Nagano Castle (長野城, Nagano-jō) was a Muromachi period "yamashiro"-style (castle located in the Misato neighborhood of the city of Tsu, Mie Prefecture, Japan. The ruins have been protected as a National Historic Site since 1982.

==Overview==
The ruins of Nagano Castle are located on a steep mountain with an elevation of 520 meters, overlooking the main road to Iga Province, on the north side of what is now the Nagano Elementary School. The castle consists of the main castle with three separate outlying fortifications. The Naka-no-jō (中の城) in the center by the castle proper, with the Higashi-no-jō (東の城) protecting its east flank, and the Nishi-no-jō (西の城) on a nearby ridge at a lower elevation of 230 meters. Each enclsoure is surrounded by a dry moat and by overlapping series of semi-circular earthworks.

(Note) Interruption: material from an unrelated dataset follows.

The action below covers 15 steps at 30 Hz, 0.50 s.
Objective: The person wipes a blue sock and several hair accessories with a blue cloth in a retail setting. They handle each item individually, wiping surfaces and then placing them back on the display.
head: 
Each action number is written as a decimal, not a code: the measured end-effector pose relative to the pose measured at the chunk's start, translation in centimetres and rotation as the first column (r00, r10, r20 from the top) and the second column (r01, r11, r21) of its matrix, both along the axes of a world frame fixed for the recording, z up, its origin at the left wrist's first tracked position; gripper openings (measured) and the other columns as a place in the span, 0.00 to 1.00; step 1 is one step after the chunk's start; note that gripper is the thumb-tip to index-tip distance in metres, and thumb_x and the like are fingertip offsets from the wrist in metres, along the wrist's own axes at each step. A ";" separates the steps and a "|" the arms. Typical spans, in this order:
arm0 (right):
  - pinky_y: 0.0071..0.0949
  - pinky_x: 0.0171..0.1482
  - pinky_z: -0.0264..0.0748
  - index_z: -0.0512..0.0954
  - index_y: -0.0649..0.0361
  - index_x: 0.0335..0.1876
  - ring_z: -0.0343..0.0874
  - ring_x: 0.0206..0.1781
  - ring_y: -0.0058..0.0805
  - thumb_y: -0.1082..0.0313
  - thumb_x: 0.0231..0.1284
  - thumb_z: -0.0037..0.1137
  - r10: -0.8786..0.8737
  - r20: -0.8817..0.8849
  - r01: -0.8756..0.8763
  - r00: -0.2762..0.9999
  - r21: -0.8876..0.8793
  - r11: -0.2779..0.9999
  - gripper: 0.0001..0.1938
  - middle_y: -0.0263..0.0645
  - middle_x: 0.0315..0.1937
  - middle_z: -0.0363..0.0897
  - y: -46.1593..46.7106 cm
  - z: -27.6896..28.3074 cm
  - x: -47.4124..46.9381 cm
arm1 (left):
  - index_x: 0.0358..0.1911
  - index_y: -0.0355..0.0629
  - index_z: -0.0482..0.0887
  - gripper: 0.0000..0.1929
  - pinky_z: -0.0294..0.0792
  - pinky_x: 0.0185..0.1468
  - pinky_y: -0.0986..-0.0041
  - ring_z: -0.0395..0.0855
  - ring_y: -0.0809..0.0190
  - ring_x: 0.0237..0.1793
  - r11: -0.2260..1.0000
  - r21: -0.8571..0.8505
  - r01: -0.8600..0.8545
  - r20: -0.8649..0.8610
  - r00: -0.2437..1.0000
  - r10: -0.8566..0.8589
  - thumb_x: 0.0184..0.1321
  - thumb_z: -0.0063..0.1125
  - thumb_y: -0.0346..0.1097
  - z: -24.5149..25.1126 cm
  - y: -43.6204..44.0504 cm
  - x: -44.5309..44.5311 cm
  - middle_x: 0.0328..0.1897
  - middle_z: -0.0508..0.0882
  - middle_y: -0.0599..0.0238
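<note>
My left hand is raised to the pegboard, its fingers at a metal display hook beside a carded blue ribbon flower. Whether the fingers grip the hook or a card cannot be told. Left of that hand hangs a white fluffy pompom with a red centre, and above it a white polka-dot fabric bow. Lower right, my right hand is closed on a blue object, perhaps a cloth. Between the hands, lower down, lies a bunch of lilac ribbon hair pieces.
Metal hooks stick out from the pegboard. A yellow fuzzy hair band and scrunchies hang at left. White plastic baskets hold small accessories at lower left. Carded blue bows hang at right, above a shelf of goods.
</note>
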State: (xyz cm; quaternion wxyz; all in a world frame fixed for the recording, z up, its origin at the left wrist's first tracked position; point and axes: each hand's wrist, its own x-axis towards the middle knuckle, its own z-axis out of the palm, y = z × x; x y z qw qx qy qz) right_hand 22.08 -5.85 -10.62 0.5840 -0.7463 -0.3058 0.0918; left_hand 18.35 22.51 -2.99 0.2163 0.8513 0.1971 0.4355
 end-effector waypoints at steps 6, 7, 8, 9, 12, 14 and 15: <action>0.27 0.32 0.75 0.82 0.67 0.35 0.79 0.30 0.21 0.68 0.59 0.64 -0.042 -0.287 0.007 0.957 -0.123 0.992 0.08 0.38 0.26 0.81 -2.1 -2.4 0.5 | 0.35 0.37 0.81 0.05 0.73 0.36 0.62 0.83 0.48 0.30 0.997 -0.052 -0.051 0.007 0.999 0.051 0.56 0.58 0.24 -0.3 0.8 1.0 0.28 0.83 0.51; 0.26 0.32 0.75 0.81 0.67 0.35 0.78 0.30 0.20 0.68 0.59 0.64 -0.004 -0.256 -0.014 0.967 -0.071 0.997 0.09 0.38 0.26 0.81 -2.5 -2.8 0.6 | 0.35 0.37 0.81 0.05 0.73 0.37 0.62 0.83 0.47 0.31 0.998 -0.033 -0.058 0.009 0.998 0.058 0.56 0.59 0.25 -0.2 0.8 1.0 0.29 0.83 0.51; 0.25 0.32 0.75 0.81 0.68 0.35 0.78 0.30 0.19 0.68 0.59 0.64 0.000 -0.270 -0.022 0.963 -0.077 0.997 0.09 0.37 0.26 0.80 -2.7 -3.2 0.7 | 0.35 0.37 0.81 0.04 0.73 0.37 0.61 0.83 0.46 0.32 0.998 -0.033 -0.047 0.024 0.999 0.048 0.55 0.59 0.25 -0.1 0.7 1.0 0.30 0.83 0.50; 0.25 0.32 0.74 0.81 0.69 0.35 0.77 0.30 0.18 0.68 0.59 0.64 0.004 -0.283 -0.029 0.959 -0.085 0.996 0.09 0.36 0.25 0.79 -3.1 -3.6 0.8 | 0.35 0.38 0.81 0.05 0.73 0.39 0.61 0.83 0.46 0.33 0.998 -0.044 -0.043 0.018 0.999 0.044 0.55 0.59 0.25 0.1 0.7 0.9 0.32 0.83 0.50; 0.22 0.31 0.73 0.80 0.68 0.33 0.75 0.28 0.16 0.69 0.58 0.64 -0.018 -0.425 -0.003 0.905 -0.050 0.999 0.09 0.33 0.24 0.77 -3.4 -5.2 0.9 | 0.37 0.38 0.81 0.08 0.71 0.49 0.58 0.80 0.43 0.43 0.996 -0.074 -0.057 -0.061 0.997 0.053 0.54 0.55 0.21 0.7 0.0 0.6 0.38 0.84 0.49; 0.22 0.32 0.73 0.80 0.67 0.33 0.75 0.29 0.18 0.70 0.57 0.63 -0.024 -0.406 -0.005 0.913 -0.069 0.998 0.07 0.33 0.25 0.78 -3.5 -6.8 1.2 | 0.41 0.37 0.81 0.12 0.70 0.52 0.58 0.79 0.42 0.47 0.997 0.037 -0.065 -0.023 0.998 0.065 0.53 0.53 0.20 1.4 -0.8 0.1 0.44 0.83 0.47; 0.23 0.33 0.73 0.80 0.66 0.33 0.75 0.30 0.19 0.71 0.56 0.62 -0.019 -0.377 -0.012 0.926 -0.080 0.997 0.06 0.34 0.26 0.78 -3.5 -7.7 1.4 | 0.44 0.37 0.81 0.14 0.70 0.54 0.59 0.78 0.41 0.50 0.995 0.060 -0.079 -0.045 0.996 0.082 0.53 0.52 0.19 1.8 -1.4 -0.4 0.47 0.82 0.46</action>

The castle was built around in 1274 (in the Kamakura period) by the Kudō clan, who were originally from Izu Province and who had invaded Ise at the order of Minamoto no Yoritomo to seize the province from pro-Taira partisans. The castle was used as the base for a cadet branch of the clan, the Nagano clan. The Nagano clan ruled most of Anno and Anki Districts of Ise Province (modern day cities of Tsu and Suzuka) during the early Muromachi period and were supporters of the Northern Court and Ashikaga shogunate. Nagano Castle was attacked and captured by the Kitabatake clan in 1346 during the wars of the Nanboku-chō period, but was retaken by the Kudō in 1352. From 1360 to 1362, the castle withstood a two-year siege by Niki Yoshinaga, who had rebelled against the authority of the Muromachi shogunate.

In 1569, Oda Nobunaga invaded Ise Province. The Nagano clan allied with the Oda, and Nobunaga's younger brother, Oda Nobukane was adopted into the Nagano clan through a marriage alliance. In 1570, he shifted his seat from Nagano Castle to Iga Ueno Castle and Nagano Castle was allowed to fall into ruin. Currently only some overgrown remnants of the moats and earthworks remain, and a monument to the castle at the top of the mountain.

The ruins are approximately 45 minutes by car from Tsu Station on the Kintetsu Nagoya Line.